Even in our disposable society, permanence can actually be achieved.

by Daisy Benchimol

To see a World in a grain of sand
And Heaven in a wild flower,
Hold Infinity in the palm of your hand
And Eternity in an hour
William Blake

When I was nine years old, I experienced my first existential crisis. It happened while I was waiting outside the gate of the outdoor swimming pool behind our apartment building. Having spent the previous eight years of my life in a home that was a short walk to the beach, I had developed a passion for the sea. My definition of pain at that time was being forced to wait a full hour after eating before being able to go back into the water -- a rule my father was unyielding about despite my many pleadings and hysterics. Our move from what was then the aesthetic paradise of Tangier, Morocco to the concrete wasteland of our Toronto suburb was a shock to my system, the reverberations of which I'm still feeling. But like all children, I was blessed with that most priceless gift of making the best of what I had when I had no choice, and before long our swimming pool became my new Mediterranean sea.

My favorite activity was diving into the cold water and then throwing my shivering body onto the hot concrete surrounding the pool to dry in the sun until I was hot enough to dive in again. In this cycle of delicious pleasure I spent many happy summer days.

On one particular sunny morning, the lifeguard opened the gate to the swimming pool but I did not dart in immediately after him as was my usual custom. Instead, I stood there watching as the pool filled up with joyful, laughing people while I became absorbed in my thoughts which, translated into adult language, went something like this: "These people are all deluded. Don't they realize that none of this is real? They are enjoying themselves now but at the end of the day it will all be over and at the end of many days like this one, they will all be dead and not a trace of them, or the moments they spent here, will remain. Each second, once it's over, also vanishes into nothingness like a little death. Once it's gone it's as if it never happened, so in the end, what difference does it make whether or not we enjoy ourselves? Anything that isn't permanent isn't real anyway."

I did not go into the pool that day. My biggest pleasure in life had suddenly lost its appeal.

Since the day I had discovered the horrible truth that I was not immortal, time had become my enemy.

In case you might be thinking that I was a child easily given over to morbid thoughts, nothing could be further from the truth. I was an extremely happy, fun-loving child, but I began to ask big questions at a very young age. It had all started a couple of years earlier in Tangier when I overheard my older sister speaking to her friend about her dead turtle. I asked my sister what the word "dead" meant. I had never heard that word before. Since we didn't have a television at home, I was not exposed to the many images of people dying that most children are used to seeing, so I knew nothing of the concept of death.
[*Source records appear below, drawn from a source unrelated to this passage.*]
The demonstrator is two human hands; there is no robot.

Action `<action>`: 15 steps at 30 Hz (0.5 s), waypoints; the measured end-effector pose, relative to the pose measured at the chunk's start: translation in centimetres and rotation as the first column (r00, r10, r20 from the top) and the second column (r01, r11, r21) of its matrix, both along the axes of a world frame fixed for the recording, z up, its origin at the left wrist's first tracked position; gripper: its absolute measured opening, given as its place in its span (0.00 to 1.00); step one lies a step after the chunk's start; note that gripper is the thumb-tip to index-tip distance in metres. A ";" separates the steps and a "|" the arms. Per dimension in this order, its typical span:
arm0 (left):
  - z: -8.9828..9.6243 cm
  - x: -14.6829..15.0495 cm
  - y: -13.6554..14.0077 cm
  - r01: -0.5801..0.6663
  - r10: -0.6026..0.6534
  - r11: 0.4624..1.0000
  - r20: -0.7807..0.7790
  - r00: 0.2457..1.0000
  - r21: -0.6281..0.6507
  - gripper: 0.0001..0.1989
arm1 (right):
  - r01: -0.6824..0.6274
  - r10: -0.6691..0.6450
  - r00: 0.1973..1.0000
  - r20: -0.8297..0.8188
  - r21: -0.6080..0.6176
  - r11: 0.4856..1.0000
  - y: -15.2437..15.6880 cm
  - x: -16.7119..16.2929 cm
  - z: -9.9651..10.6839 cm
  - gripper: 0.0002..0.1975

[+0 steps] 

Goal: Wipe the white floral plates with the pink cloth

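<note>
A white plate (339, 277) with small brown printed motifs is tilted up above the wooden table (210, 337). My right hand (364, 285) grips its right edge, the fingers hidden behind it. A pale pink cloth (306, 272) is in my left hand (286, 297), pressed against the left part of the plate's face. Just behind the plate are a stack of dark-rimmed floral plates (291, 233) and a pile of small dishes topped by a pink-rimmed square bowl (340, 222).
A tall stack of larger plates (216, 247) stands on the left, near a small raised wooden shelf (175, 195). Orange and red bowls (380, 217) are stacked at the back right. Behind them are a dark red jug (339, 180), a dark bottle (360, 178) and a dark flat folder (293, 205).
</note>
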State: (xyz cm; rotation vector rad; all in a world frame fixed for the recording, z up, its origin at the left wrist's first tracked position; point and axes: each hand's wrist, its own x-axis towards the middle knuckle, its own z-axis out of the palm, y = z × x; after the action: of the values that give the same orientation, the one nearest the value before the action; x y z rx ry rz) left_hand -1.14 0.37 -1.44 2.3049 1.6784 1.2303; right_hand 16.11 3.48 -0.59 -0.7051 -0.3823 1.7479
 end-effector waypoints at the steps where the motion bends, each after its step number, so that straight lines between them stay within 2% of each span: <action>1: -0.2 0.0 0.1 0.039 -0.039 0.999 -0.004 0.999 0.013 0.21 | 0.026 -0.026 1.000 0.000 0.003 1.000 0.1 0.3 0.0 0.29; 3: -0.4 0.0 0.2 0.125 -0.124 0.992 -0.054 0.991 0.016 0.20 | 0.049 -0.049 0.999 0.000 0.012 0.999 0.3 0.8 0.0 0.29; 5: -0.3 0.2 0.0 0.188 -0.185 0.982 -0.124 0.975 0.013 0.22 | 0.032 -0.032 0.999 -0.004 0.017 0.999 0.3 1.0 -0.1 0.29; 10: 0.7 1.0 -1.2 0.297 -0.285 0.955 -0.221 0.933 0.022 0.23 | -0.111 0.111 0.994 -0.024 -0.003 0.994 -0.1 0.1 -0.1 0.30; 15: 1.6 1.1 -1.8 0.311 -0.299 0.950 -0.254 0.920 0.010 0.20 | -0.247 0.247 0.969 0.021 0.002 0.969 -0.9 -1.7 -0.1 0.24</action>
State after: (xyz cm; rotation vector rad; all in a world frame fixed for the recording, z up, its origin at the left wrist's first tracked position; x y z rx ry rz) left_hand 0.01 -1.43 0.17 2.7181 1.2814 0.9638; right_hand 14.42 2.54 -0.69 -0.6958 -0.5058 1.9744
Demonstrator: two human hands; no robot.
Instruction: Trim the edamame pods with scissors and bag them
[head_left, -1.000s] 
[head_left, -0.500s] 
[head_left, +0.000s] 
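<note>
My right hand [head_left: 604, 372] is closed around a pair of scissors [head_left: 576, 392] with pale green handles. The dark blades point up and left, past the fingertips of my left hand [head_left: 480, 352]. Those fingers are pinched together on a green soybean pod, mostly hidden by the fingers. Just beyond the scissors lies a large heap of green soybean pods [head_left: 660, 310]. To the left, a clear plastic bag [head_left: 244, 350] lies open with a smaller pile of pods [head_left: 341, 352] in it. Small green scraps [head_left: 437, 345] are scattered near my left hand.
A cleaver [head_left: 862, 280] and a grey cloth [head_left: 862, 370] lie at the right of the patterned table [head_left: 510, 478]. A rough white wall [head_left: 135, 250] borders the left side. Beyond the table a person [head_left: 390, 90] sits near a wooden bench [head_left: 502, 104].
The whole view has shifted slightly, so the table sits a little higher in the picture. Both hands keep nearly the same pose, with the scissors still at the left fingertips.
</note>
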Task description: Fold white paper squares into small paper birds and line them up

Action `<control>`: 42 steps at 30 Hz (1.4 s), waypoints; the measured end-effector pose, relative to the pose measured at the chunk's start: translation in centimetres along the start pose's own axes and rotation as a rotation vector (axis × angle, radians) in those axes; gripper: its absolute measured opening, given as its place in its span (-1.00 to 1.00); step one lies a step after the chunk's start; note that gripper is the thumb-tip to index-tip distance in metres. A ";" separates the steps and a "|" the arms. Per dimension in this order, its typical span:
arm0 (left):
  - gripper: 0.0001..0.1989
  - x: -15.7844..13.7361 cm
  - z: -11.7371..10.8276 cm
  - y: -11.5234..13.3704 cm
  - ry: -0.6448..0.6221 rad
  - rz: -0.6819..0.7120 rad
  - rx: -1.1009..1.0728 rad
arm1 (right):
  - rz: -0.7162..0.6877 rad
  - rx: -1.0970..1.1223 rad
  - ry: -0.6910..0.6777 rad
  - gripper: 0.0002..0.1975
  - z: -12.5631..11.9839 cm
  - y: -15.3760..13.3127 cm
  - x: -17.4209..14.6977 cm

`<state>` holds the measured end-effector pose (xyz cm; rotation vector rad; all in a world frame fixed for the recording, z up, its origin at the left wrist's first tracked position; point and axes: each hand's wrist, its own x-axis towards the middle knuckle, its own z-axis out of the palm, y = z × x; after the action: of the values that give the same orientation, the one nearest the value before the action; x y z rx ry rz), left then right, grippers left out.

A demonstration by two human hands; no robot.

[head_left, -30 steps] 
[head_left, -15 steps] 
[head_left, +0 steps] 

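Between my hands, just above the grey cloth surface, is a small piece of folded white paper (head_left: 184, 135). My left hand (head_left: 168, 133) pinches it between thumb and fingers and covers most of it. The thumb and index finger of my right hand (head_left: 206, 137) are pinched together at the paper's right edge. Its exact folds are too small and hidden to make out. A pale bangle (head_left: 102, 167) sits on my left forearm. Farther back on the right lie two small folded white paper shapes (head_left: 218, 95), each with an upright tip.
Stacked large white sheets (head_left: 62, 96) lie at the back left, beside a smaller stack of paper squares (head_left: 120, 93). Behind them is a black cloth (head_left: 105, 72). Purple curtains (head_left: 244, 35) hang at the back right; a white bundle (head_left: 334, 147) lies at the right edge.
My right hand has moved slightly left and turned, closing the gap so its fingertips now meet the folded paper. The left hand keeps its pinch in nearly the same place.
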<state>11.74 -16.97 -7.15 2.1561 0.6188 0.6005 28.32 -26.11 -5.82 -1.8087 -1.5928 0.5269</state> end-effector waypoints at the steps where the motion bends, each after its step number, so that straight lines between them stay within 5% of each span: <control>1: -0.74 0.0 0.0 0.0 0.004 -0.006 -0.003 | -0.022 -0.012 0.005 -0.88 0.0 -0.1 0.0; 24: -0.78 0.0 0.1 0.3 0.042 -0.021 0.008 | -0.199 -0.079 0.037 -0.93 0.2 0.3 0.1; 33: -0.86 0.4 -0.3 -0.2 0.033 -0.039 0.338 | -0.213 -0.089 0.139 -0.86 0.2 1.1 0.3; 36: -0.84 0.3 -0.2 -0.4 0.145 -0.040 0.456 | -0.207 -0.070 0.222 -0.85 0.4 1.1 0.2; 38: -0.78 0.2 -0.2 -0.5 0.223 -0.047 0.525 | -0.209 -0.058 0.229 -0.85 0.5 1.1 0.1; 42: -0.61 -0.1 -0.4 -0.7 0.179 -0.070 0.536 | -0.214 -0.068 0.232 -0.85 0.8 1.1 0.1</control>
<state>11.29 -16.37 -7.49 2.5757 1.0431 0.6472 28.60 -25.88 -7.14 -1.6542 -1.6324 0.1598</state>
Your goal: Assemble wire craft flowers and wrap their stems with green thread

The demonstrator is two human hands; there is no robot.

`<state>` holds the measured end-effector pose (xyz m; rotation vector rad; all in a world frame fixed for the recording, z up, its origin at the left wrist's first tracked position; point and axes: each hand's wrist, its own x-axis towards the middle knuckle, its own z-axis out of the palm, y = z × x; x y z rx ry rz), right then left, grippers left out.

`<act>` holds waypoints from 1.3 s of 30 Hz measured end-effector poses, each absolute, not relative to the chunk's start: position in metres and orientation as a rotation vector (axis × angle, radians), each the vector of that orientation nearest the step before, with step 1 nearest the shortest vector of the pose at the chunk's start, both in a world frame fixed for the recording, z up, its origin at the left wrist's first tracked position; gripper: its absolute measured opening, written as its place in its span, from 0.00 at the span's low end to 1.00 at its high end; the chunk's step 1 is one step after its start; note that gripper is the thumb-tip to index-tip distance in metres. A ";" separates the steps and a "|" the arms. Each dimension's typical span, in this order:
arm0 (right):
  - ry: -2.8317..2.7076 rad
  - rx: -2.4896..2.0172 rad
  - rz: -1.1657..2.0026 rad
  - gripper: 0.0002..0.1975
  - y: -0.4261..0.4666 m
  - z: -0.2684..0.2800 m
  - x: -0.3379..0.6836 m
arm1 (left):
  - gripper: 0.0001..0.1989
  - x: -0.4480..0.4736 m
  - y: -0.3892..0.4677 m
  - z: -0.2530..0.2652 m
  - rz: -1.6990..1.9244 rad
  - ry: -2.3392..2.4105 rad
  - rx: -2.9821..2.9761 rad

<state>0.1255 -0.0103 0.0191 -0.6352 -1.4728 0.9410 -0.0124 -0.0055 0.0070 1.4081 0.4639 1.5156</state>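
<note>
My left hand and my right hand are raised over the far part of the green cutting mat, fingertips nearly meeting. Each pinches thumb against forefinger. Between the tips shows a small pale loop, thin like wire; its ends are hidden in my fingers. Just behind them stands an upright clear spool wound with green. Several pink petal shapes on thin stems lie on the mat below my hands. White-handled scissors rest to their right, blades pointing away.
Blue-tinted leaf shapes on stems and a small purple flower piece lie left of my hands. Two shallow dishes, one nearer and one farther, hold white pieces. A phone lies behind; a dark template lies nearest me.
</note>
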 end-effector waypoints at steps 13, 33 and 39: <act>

"It's when someone stops living" she explained.

At first it didn't sink in. How was it possible that someone could just stop living? It didn't make any sense to me. In my child's mind I assumed I would live forever. As my sister proceeded to explain, I felt that a weight heavier than I could bear had just fallen on top of me. That night I lay in bed trying to imagine what it would feel like to be dead. All I could picture was a terrifying black nothingness which I could not accept as being the end of my beautiful, charmed existence. After that, my father had to spend many long nights patiently trying to answer all my questions about death, and comforting me until I was able to fall asleep.

I soon pushed these distressing thoughts to the back of my mind, went back to the pool and eventually became a typical teenage zombie going through the motions of life with a vague feeling that nothing I did or said really mattered in the end. Since the day I had discovered the horrible truth that I was not immortal, time had become my enemy. I viewed him as a cruel tyrant who placates his victims with fleeting moments of pleasure, like a prison guard offering an inmate his last wish before the execution. When I got to high school, most of the material we were reading seemed to endorse my feelings of futility and purposelessness. One day my best friend and I wrote a funny rhyming poem in English class which started with the line: "Life is meaningless, so they say, in English 53A."

ATTAINING PERMANENCE

It wasn't until the age of 25, when I started studying the Torah that I began to realize that my childhood perceptions that day at the pool had been mistaken. Although I still believe I was correct in my premise that anything that isn't permanent is an illusion, I understand now that I was incorrect in my belief that a moment in time cannot become permanent. I was amazed to learn that human beings are able to eternalize moments in time through the performance of mitzvot (commandments), since each time we perform a mitzvah we attach ourselves to God and share in His eternity.

Rabbi Dr. Akiva Tatz points out that the root of the word mitzvah means "together," implying the idea of partnership. When we perform a mitzvah we form a partnership with the One who requested the mitzvah. He desires a certain result and asks us to perform the action which will bring about that result in this world. He is the beginning of the process and we are its completion. In this way we act as partners. 1 Hence a mitzvah becomes the channel that enables a finite human being to connect to the infinite and eternal Source.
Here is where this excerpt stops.